## [Items from a data source]
= Beginning of Section =
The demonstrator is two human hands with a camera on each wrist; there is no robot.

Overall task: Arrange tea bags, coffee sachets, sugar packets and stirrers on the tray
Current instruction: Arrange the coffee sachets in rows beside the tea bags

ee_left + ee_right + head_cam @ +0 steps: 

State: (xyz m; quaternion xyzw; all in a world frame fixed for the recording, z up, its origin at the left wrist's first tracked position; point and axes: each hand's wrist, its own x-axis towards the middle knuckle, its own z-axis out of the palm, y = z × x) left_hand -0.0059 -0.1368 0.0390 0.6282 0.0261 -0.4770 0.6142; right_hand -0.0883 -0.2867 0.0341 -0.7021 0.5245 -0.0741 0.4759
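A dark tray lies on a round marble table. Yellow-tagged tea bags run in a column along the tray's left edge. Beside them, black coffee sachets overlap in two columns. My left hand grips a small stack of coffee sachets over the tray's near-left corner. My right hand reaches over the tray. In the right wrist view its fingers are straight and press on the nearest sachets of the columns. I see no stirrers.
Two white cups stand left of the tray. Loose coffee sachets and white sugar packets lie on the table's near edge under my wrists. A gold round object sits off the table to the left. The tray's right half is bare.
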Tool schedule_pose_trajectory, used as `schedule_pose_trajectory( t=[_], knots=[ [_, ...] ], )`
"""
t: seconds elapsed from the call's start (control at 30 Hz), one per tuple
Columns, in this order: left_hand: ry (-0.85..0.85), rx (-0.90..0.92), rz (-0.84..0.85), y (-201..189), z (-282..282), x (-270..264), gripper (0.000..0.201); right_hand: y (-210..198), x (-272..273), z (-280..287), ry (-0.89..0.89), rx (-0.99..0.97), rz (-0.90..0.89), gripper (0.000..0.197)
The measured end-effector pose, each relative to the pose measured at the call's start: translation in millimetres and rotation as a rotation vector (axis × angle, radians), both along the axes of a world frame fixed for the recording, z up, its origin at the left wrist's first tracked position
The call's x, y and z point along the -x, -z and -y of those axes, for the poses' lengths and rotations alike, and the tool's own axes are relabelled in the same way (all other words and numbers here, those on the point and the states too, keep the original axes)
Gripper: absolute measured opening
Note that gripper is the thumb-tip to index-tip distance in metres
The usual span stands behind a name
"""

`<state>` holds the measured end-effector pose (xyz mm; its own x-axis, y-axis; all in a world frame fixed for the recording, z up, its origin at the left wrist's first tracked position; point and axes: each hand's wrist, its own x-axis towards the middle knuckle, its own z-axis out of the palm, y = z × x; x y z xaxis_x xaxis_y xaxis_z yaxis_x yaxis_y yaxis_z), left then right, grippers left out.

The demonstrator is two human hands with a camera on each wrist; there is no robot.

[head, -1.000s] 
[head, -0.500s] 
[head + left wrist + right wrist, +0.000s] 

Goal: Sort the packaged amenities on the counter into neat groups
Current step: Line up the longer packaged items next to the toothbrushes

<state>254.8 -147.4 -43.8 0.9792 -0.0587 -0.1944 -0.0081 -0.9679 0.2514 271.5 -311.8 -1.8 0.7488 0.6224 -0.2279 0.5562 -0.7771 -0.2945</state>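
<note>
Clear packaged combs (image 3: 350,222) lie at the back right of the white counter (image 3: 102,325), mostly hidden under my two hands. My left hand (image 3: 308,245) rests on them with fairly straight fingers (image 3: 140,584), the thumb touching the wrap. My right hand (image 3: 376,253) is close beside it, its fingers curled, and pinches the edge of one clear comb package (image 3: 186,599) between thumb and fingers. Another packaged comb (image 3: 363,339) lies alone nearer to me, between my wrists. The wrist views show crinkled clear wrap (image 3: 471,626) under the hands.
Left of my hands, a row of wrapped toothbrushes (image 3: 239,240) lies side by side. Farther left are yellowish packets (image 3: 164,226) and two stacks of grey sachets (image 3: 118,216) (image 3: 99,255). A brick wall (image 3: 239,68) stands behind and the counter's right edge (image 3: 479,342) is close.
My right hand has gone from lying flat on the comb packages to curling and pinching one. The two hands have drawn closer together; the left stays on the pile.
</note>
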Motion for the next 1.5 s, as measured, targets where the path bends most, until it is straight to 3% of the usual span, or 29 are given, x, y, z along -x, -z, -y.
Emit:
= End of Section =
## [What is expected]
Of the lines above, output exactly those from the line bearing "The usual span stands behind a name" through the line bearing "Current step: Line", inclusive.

## [Result below]
The usual span stands behind a name
"""

`<state>` holds the measured end-effector pose (xyz mm; its own x-axis, y-axis; all in a world frame fixed for the recording, z up, its origin at the left wrist's first tracked position; point and axes: each hand's wrist, its own x-axis towards the middle knuckle, its own z-axis out of the palm, y = z × x; x y z xaxis_x xaxis_y xaxis_z yaxis_x yaxis_y yaxis_z), left then right, grippers left out.

The demonstrator is two human hands with a camera on each wrist; there is no robot.

[head, -1.000s] 
[head, -0.500s] 
[head + left wrist + right wrist, +0.000s] 

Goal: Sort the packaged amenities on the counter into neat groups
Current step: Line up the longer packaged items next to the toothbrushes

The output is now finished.